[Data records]
________

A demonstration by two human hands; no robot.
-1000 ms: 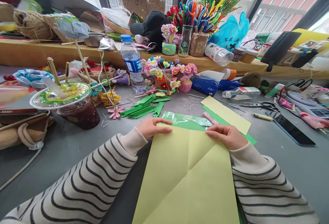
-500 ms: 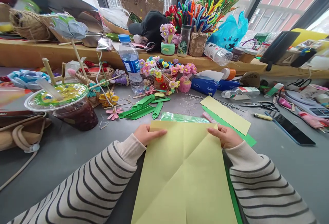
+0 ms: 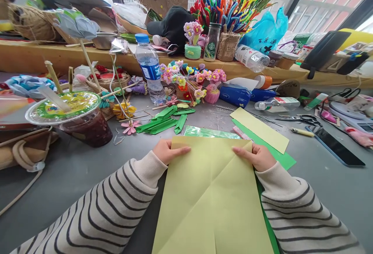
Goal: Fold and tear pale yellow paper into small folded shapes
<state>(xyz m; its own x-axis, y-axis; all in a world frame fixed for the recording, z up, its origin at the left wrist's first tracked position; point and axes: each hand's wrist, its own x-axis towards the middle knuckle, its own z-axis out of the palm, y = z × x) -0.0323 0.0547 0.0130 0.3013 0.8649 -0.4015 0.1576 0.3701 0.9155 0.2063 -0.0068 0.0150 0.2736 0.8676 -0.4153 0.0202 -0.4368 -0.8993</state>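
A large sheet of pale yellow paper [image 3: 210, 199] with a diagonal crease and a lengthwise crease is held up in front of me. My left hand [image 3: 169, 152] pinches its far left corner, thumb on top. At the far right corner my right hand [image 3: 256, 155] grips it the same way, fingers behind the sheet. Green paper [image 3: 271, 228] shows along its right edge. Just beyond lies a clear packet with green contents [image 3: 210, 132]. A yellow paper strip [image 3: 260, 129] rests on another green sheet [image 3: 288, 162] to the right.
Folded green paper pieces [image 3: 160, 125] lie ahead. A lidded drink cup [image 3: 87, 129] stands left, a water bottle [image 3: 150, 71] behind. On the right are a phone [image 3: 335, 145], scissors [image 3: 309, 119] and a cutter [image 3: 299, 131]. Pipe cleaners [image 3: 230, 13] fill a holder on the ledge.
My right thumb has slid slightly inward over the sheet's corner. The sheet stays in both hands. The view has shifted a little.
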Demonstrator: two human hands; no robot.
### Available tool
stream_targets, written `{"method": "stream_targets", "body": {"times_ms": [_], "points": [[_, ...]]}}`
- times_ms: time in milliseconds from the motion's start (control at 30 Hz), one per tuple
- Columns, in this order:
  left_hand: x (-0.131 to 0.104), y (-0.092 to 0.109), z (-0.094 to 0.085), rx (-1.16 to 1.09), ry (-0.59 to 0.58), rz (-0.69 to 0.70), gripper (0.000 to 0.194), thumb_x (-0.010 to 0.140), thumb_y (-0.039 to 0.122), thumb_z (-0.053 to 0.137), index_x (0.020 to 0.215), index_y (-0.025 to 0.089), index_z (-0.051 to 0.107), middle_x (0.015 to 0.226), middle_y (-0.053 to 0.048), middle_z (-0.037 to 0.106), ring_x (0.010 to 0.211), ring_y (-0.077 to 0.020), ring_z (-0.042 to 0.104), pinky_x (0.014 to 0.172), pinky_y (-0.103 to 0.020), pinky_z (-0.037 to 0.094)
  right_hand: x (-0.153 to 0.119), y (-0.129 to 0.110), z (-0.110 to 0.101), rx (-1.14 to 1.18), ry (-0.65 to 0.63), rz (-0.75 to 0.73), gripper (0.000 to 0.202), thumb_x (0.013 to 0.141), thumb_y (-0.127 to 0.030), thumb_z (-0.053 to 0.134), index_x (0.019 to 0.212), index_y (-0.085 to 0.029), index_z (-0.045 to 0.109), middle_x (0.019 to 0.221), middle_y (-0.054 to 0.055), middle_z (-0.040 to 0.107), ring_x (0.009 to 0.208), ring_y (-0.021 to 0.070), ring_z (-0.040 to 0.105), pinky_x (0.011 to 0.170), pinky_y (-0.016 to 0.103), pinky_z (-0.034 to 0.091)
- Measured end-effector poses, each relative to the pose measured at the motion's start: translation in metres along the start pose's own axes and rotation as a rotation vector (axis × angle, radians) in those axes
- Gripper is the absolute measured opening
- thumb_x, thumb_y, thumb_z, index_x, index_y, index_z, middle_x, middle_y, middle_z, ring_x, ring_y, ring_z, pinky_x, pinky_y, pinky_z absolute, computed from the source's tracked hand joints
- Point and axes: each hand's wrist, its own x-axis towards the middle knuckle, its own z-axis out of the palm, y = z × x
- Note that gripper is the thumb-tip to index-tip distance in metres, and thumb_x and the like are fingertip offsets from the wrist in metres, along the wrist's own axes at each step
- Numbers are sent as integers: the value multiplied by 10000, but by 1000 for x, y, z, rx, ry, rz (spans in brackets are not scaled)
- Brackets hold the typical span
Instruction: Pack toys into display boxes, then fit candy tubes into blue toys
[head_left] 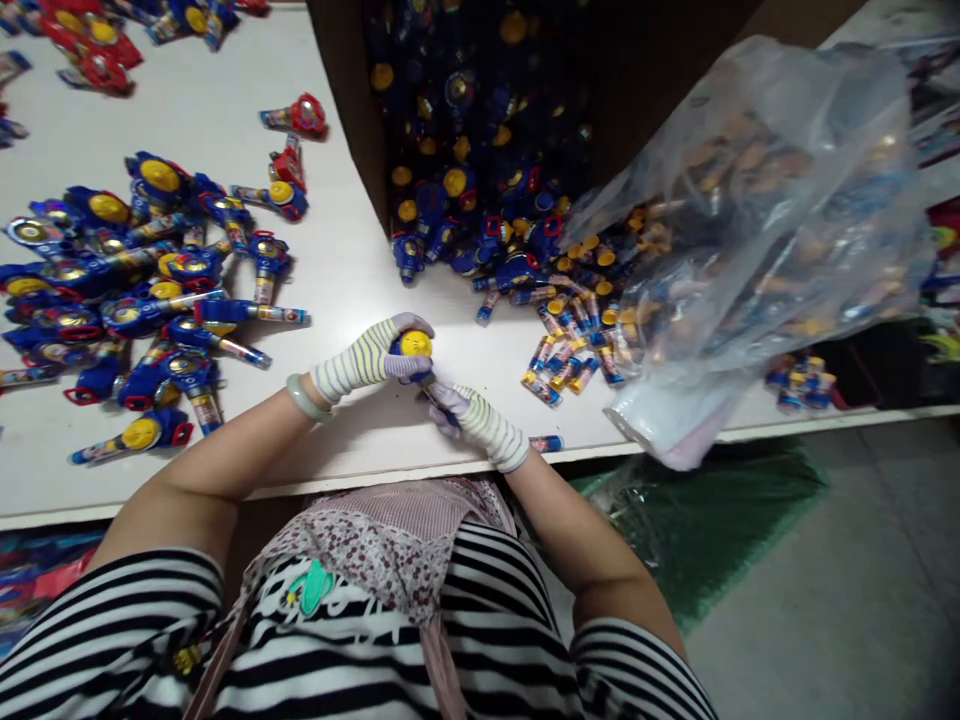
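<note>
Wrapped around a blue toy with a round yellow face [415,345] is my left hand [366,360], in a striped glove. My right hand [480,420], gloved the same way, is closed at the toy's lower right end. Its fingers pinch what looks like the tube-shaped handle there, mostly hidden by them. Just right of that wrist, a loose tube with a blue end [546,443] lies near the table edge. Several small printed tubes with yellow caps [566,360] lie farther right.
At left is a pile of blue toys with tube handles [142,290], with red toys [304,117] behind. A cardboard box [341,110] full of blue toys stands ahead. A clear plastic bag [780,200] of tubes lies at right. The white table's front edge [315,487] runs before me.
</note>
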Motion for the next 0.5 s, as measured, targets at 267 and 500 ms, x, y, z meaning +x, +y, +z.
{"method": "stream_targets", "body": {"times_ms": [267,500], "points": [[-2,-4,-5,-85,114,-24,447,650,499,754,941,170,667,888,-58,673,756,-207,638,641,-326,562,13,-10,26,190,-187,-38,512,959,-659,273,771,-236,493,469,-118,250,388,98,173,367,203,232],[-31,-28,-130,293,607,-142,471,677,538,781,1018,242,648,890,12,626,856,-235,623,844,-549,559,0,-44,-74,-464,408,-200,342,952,-366,501,1040,-97,695,966,86,695,874,166,598,767,269,526]]}}
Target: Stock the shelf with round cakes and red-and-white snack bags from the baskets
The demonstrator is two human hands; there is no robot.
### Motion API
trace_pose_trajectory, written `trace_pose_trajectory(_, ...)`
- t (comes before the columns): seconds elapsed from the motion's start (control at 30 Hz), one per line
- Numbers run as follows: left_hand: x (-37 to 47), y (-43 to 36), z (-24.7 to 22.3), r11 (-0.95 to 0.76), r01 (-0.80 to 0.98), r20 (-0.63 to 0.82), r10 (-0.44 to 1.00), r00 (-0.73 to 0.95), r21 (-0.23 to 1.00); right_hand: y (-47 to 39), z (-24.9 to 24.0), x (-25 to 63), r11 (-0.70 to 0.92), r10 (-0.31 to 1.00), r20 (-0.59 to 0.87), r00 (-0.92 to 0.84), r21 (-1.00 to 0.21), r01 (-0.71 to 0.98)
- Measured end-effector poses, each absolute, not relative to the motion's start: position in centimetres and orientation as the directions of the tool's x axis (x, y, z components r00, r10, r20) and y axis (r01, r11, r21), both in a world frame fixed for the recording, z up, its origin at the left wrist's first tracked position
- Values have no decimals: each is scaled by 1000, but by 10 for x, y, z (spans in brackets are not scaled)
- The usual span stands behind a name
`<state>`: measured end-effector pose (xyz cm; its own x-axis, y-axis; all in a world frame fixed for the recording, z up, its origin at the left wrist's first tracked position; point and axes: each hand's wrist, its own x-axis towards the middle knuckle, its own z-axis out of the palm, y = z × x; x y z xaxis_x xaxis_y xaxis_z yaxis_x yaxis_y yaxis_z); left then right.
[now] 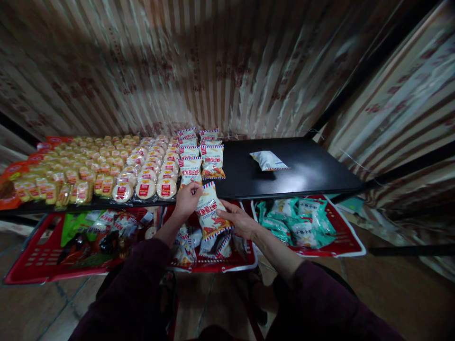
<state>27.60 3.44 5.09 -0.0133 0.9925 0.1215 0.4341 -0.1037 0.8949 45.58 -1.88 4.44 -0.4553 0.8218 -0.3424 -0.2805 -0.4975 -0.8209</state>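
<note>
A white and orange snack bag (210, 213) with a striped blue-and-red edge is held upright in front of the shelf, above the middle basket. My right hand (239, 220) grips it at its right side, thumb on the front. At its upper left corner my left hand (189, 199) pinches the top edge. Just behind, on the black shelf (245, 184), similar snack bags (213, 161) stand in two rows. Another bag (268, 160) lies by itself farther right, its printed front turned away.
Round wrapped crackers (145, 185) and small yellow wrapped cakes (83, 192) fill the shelf's left part, with orange packs (10, 189) at the end. Below are red baskets: mixed packs left, more snack bags (185, 248) middle, green bags (305, 227) right. A striped curtain (220, 61) hangs behind.
</note>
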Motion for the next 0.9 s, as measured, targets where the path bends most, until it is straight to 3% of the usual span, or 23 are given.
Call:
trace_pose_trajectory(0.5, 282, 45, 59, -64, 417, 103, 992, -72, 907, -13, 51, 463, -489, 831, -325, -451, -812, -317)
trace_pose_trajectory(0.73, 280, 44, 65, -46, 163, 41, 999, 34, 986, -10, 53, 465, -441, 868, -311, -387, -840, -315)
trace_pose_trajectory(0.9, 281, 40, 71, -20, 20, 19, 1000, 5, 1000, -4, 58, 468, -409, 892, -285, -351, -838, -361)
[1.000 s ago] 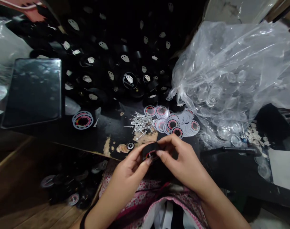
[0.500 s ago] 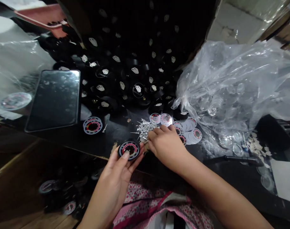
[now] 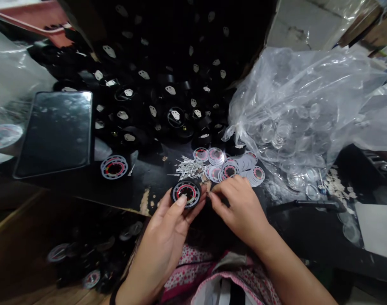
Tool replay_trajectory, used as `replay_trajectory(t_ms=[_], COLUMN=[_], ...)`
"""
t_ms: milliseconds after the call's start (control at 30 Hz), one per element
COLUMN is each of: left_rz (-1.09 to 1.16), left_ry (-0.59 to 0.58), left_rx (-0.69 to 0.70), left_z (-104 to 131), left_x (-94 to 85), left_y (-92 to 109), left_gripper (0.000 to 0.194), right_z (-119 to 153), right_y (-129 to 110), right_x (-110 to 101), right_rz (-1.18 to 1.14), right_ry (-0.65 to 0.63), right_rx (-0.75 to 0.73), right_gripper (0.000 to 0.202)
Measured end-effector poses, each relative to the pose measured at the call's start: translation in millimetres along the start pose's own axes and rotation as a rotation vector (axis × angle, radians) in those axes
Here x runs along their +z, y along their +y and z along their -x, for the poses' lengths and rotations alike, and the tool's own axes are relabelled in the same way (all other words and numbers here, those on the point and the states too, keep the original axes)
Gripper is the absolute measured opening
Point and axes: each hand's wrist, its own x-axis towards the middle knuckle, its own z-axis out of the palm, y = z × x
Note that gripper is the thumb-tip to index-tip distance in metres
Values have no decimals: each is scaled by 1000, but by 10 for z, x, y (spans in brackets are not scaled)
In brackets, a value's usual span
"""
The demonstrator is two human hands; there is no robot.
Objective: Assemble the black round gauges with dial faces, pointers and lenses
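My left hand (image 3: 166, 228) is closed round a black gauge (image 3: 189, 190) with a red and white scale, its face turned up and my thumb lying on the dial. Just to the right of the gauge, my right hand (image 3: 240, 207) has thumb and forefinger pinched together. Whatever lies between those fingertips is too small to make out. Beyond both hands is a heap of small white gauge pointers (image 3: 190, 168). Printed dial discs (image 3: 230, 168) lie in overlapping stacks beside the heap, behind my right hand. More dial discs (image 3: 114, 168) lie further left.
Many black gauge housings (image 3: 177, 116) with pale tabs fill the back. A dark tablet-like panel (image 3: 56, 131) leans at left. On the right sit a plastic bag of clear round lenses (image 3: 282, 131) and a black-handled tool (image 3: 318, 204). A box below left holds gauges (image 3: 91, 278).
My right hand has drawn back from the pointer heap toward my body, its fingers now pinched beside the gauge. The gauge in my left hand sits further right in view; the camera has shifted slightly.
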Motion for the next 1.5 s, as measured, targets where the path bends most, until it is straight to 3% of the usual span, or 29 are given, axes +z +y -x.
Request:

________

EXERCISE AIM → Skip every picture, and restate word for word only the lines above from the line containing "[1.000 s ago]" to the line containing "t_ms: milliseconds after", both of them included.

ANSWER SPACE →
[1.000 s ago] 
[0.500 s ago] 
[now] 
Tool replay_trajectory, used as `replay_trajectory(t_ms=[_], COLUMN=[_], ...)`
"""
t_ms: milliseconds after the call's start (control at 30 Hz), one per element

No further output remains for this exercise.